NACHREDE ZUR ASM-VERANSTALTUNG IM ALUMIX

…keine üble Nachrede, eher schade, dass die Ausstellung nur von kurzer Dauer war, meinten einige…nur eine Woche für diese „Mordsarbeit“, sagten andere…; dennoch, viele waren bei der Eröffnung dabei; viele haben die Ausstellung nachher besucht; viele waren das erste Mal im Alumix, sahen das einstmals größte Aluminiumwerk Italiens. Es bleibt die Erinnerung und der Katalog als Dokumentation.
Zu den Danksagungen:
Wir möchten uns im Namen der Kerngruppe Kunst des ASM bei allen herzlich bedanken, die bei der ASM Veranstaltung im Alumix mit Ihren Schülerinnen mit gemacht haben.
Unser Dank geht aber nicht nur an die Kunstprofessoren, welche die Schülerinnenwerke begleiteten und betreuten, sondern vor allem an die Schülerinnen selbst, die mit ihren Werken gezeigt haben was sie im Unterricht leisten.
Wir glauben, dass das Kunstfach mit der Veranstaltung im Alumix nicht nur einen gebührenden Ausstellungsrahmen erhalten hat, sondern dass auch mitgeteilt wurde was das Unterrichtsfach imstande ist zu kommunizieren: Wie viel Fächer vernetzendes Gestaltungspotenzial das Kunstfach absorbieren und vermitteln kann; wie synergetisch Bild, Medien – Zeichenwelten auch bedeutungsoffen zusammenwirken können; welche vielschichtigen Gedankengänge angedockt werden können, die im Kunstfach als „Syntheseleistung“ kondensiert werden.

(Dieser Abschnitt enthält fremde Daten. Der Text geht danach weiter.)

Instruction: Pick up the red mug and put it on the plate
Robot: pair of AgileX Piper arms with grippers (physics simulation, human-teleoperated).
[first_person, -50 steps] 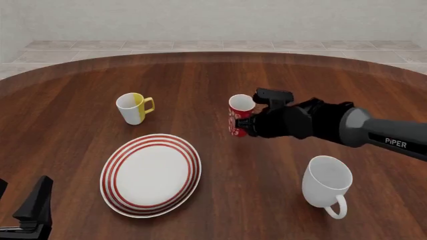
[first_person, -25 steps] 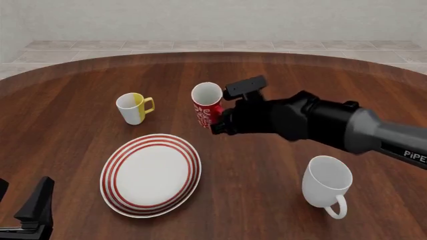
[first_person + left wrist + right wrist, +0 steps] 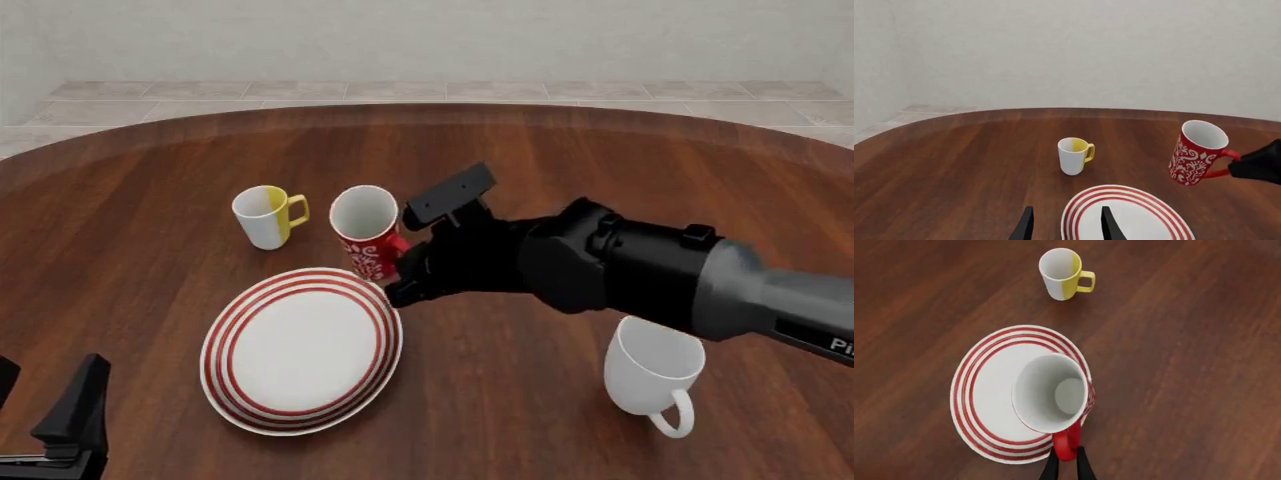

Jede teilnehmende Klasse kann nun Auswertungen anstellen und die anderen Unterrichtsfächer mit einbeziehen. Es gibt genügend Gesprächsstoff und Aufarbeitungsansätze. Für die heutige visuell gestaltete Umwelt gilt dieser Ansatz zur Analyse als eine ernst zu nehmende Herausforderung und gerade dafür ist der Kunstunterricht bedeutend. Im Prozess der Wahrnehmung von Wirklichkeiten ist der Kunstausdruck ein zentrales Medium zur Selbstfindung aber auch zur gesellschaftlichen Hinterfragung und Auseinandersetzung mit dem Wertediskurs.
Dies geschieht in ernster, spielerischer, ironischer Übertragung, die in eine Form gebracht, veranschaulicht wird, wobei Befindlichkeiten Jugendlicher, deren Haltungen und Hoffnungen aber auch Konsumwelten offen gelegt werden.

Und was mir zu guter Letzt aufgefallen ist, dass der Kunstunterricht keinesfalls auf wackeligen Füßen steht und wenn auf eine Ausstellung hingearbeitet wird, werden umso mehr Energieströme frei gesetzt.
Es tut gut von Zeit zu Zeit dies unter Beweis zu stellen.